* **Data provided**:
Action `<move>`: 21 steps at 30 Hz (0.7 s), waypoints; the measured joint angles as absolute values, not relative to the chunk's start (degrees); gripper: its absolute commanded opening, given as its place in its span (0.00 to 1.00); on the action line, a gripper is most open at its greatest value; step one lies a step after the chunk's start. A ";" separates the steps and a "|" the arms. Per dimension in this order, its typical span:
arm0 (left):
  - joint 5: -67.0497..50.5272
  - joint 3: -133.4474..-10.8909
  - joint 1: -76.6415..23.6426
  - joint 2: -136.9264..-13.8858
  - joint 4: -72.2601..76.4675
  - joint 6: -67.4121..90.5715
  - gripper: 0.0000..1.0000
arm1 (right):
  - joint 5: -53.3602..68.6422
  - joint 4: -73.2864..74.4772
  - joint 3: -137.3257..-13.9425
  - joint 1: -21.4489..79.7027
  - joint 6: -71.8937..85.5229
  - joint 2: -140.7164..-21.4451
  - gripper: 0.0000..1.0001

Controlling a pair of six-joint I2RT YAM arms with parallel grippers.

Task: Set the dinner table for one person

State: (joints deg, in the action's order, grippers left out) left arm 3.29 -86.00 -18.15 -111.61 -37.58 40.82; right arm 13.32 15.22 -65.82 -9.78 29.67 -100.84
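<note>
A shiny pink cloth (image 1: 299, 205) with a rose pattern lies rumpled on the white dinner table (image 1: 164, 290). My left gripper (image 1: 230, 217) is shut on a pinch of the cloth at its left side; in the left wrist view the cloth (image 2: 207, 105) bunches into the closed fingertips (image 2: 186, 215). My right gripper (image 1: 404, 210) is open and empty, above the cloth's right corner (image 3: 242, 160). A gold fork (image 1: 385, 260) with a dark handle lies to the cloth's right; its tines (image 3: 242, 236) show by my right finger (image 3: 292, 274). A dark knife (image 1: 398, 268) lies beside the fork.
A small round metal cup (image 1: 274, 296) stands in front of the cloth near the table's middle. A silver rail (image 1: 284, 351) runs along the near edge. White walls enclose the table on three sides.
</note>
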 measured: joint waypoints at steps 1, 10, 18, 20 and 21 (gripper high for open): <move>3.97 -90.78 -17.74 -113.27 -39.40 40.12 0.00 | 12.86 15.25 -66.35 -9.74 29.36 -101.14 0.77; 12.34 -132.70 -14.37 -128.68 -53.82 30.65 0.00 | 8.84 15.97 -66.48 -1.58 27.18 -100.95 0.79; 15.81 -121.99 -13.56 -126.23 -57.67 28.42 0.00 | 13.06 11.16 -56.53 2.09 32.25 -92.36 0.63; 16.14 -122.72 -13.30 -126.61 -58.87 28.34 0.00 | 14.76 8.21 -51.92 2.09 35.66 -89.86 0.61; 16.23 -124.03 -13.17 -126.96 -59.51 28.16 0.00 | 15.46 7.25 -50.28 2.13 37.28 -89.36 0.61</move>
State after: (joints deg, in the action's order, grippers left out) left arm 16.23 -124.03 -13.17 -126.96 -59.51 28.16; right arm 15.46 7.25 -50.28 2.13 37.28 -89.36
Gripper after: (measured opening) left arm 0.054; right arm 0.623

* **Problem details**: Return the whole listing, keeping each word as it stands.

* **Task response**:
Action `<move>`: 21 steps at 30 Hz (0.7 s), waypoints; the measured joint angles as absolute values, not relative to the chunk's start (degrees); gripper: its absolute commanded opening, given as its place in its span (0.00 to 1.00); on the action line, a gripper is most open at its greatest value; step one lies a step after the chunk's start. A ";" separates the steps and a "|" the arms. Per dimension in this order, its typical span:
arm0 (left):
  - joint 5: -67.0497..50.5272
  - joint 3: -133.4474..-10.8909
  - joint 1: -76.6415..23.6426
  - joint 2: -136.9264..-13.8858
  - joint 4: -72.2601..76.4675
  - joint 6: -67.4121..90.5715
  - gripper: 0.0000..1.0000
arm1 (right):
  - joint 5: -53.3602..68.6422
  - joint 4: -73.2864..74.4772
  - joint 3: -137.3257..-13.9425
  - joint 1: -21.4489..79.7027
  - joint 6: -71.8937..85.5229
  - joint 2: -140.7164..-21.4451
  - gripper: 0.0000..1.0001

Controlling a pair of six-joint I2RT YAM arms with parallel grippers.

Task: Set the dinner table for one person

State: (joints deg, in the action's order, grippers left out) left arm 3.29 -86.00 -18.15 -111.61 -37.58 40.82; right arm 13.32 15.22 -65.82 -9.78 29.67 -100.84
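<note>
A shiny pink cloth (image 1: 299, 205) with a rose pattern lies rumpled on the white dinner table (image 1: 164, 290). My left gripper (image 1: 230, 217) is shut on a pinch of the cloth at its left side; in the left wrist view the cloth (image 2: 207, 105) bunches into the closed fingertips (image 2: 186, 215). My right gripper (image 1: 404, 210) is open and empty, above the cloth's right corner (image 3: 242, 160). A gold fork (image 1: 385, 260) with a dark handle lies to the cloth's right; its tines (image 3: 242, 236) show by my right finger (image 3: 292, 274). A dark knife (image 1: 398, 268) lies beside the fork.
A small round metal cup (image 1: 274, 296) stands in front of the cloth near the table's middle. A silver rail (image 1: 284, 351) runs along the near edge. White walls enclose the table on three sides.
</note>
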 measured: joint waypoints at steps 1, 10, 18, 20 and 21 (gripper high for open): <move>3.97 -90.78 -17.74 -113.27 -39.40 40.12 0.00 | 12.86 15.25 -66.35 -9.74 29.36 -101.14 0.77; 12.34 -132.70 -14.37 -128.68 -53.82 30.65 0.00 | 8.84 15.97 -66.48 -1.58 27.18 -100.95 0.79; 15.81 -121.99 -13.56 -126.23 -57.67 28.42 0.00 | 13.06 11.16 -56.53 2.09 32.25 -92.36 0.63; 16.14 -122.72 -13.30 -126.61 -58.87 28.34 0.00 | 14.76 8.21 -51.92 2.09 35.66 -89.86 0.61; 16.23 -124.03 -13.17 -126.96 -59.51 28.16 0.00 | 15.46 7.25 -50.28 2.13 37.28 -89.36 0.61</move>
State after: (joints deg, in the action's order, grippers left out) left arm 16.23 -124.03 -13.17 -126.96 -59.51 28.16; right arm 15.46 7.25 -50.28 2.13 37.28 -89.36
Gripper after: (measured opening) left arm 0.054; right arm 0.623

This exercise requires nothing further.